- **Your instructions**: Please copy every line from the following entries in which the word "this" appears.

** Opening Supplied material block **

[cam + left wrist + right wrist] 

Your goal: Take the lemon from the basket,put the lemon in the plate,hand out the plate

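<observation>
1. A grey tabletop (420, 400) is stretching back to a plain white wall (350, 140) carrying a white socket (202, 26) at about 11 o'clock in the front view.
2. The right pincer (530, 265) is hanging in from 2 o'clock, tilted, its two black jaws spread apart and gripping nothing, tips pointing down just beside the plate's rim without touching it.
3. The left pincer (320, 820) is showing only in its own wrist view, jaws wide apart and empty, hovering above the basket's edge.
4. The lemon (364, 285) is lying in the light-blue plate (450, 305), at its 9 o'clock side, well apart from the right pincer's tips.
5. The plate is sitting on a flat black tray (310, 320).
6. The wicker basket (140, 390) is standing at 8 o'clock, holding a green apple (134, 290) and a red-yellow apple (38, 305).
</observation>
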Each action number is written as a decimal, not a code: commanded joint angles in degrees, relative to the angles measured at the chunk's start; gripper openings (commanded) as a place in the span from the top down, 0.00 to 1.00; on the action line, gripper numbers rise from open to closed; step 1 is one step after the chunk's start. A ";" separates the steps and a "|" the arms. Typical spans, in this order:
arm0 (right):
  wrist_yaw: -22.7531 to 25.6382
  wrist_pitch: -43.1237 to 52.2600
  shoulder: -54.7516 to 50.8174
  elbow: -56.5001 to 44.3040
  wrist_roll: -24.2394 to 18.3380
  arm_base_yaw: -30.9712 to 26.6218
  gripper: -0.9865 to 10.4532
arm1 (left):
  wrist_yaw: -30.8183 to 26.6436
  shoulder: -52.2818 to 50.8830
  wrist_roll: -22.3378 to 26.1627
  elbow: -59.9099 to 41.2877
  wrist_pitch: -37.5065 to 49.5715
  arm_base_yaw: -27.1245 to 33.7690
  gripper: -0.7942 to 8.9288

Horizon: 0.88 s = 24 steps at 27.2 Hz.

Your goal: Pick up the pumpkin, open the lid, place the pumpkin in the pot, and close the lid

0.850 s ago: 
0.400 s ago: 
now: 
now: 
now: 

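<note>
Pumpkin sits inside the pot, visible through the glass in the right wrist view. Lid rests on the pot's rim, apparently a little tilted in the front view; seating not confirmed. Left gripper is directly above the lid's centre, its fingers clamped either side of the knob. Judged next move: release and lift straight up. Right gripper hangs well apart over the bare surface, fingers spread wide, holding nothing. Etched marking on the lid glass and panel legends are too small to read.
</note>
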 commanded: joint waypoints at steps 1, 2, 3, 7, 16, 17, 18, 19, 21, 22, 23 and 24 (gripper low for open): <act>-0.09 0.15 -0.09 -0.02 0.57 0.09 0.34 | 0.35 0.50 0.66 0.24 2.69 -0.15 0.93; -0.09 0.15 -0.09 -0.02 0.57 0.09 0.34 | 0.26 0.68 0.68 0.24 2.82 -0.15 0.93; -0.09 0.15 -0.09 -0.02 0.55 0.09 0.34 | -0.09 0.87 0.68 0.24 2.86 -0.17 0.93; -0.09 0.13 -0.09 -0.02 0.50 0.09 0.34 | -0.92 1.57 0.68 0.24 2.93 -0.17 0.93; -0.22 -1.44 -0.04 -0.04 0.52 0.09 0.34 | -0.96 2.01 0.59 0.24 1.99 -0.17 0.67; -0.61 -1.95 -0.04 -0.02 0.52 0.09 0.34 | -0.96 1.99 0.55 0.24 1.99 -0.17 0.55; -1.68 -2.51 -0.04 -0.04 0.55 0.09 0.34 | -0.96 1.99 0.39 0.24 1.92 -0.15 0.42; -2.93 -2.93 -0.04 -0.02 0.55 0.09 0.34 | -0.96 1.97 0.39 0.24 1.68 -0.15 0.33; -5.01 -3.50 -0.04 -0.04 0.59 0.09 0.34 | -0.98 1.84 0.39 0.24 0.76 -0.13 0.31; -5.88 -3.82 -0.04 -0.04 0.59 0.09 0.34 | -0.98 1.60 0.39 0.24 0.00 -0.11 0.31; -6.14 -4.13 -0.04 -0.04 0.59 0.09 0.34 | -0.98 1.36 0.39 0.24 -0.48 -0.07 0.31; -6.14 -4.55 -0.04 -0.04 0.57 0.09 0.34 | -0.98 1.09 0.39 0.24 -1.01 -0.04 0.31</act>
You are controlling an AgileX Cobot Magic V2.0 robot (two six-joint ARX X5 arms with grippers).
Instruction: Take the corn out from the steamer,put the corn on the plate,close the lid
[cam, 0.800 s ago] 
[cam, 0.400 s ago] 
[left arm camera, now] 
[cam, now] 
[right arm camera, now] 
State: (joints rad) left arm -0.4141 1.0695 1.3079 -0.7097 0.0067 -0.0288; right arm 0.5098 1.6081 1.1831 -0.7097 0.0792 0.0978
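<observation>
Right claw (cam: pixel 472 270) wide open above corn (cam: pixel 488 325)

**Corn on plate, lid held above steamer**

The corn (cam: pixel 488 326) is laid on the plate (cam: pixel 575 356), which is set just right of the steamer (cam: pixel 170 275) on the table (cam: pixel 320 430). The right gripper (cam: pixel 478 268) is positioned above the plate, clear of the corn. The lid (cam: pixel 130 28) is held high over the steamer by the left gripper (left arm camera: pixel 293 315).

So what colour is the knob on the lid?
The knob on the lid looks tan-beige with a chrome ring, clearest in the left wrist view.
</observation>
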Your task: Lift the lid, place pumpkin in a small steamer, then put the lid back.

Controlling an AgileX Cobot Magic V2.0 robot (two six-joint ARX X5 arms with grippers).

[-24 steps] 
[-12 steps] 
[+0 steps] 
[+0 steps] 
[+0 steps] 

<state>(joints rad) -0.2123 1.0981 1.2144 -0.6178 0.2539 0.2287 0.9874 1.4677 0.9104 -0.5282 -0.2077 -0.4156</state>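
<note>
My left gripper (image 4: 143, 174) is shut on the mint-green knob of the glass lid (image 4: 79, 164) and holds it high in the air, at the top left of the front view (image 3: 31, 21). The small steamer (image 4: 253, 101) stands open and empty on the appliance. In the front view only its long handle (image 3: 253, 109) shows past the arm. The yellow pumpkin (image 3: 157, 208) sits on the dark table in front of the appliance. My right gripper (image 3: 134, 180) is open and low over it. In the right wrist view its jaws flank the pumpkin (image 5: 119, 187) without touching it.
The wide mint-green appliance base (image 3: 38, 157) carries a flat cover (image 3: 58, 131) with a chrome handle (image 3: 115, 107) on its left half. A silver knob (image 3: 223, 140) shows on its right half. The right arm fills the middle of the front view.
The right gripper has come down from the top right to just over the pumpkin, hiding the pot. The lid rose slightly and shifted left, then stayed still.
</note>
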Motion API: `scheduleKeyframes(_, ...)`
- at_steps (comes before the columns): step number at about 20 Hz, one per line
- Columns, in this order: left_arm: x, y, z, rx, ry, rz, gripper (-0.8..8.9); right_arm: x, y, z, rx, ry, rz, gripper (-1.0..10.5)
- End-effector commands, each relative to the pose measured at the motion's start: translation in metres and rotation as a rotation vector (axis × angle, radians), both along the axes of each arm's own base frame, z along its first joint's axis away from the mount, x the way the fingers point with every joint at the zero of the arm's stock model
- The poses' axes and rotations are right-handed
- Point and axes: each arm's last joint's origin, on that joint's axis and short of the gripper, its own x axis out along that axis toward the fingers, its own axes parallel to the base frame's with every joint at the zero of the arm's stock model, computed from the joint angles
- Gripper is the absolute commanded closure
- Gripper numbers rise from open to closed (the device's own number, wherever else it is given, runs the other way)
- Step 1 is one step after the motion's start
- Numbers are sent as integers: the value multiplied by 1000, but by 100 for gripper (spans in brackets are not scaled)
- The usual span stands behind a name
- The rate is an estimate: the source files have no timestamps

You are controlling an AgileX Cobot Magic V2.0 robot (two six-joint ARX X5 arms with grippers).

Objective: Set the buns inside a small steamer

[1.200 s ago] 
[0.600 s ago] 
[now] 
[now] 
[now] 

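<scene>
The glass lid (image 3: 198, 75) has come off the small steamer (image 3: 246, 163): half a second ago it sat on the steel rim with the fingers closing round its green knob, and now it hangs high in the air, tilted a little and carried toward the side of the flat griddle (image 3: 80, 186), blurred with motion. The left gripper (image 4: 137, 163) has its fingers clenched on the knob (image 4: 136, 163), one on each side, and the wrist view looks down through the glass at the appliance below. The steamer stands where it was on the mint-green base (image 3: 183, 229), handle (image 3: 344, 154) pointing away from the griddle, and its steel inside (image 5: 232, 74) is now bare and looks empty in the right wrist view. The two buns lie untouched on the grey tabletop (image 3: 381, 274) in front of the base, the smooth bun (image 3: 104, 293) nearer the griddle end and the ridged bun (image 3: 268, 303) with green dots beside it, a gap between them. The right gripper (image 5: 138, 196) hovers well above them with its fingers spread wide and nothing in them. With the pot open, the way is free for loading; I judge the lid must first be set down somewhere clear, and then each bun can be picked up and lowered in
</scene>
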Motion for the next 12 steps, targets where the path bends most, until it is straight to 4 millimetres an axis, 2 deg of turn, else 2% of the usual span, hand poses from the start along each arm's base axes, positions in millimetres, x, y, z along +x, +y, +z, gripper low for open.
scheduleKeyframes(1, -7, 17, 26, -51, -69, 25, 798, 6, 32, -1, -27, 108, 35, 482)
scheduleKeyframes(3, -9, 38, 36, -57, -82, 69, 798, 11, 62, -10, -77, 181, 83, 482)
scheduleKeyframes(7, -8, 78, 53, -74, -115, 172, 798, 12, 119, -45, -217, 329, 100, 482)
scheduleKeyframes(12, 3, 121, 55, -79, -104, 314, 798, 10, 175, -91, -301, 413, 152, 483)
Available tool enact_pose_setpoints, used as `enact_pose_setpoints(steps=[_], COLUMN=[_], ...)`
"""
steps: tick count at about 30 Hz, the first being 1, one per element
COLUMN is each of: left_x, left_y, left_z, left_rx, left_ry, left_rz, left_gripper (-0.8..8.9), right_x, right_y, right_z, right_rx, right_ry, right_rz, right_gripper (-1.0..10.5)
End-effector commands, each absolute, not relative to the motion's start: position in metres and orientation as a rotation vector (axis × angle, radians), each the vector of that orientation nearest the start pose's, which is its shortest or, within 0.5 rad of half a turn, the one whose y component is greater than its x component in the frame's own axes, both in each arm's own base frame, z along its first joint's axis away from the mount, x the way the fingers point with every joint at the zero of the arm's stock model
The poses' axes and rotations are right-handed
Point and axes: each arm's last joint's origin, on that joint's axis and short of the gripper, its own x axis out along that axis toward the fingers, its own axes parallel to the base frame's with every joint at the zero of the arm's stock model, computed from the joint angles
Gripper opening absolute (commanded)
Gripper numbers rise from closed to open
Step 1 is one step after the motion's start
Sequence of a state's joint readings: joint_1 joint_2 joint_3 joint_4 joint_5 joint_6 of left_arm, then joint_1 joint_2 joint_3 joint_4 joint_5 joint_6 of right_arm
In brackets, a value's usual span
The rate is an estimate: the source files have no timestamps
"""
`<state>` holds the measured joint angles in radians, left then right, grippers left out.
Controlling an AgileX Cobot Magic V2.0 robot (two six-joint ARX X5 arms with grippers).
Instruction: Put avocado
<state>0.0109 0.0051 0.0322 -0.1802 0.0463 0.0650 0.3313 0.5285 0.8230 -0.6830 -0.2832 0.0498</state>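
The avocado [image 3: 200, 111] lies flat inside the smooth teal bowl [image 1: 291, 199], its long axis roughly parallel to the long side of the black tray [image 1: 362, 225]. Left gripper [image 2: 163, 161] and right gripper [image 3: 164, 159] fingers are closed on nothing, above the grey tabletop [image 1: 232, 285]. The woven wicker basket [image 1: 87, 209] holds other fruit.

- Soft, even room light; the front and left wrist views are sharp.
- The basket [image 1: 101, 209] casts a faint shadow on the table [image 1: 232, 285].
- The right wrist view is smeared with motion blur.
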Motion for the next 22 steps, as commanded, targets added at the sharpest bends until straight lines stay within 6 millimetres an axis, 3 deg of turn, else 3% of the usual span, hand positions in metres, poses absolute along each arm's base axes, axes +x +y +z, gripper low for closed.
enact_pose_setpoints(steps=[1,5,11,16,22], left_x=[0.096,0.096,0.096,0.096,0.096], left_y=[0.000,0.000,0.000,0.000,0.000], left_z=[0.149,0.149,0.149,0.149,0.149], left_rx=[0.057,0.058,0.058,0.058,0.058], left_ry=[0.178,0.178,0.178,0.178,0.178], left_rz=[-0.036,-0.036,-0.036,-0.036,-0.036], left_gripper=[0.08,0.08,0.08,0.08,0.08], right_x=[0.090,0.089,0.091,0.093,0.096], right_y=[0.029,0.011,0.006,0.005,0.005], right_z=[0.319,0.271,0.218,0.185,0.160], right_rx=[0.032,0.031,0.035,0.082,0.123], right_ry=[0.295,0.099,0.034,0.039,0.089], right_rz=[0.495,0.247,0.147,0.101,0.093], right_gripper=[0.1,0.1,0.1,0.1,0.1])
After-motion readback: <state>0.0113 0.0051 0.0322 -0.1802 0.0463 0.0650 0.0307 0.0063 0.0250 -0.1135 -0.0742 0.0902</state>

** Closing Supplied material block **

- **Solved problem**:
Each action number is written as a decimal, not a code: commanded joint angles in degrees, relative to the angles measured at the chunk's start; gripper openings (commanded) as a place in the span from the top down, 0.00 to 1.00; on the action line, gripper numbers rise from open to closed; step 1 is one step after the chunk's start. A ";" separates the steps and a "|" the arms. Typical spans, in this order:
- Columns, in this order: left_arm: x, y, z, rx, ry, rz, gripper (-0.8..8.9); right_arm: x, y, z, rx, ry, rz, gripper (-1.0..10.5)

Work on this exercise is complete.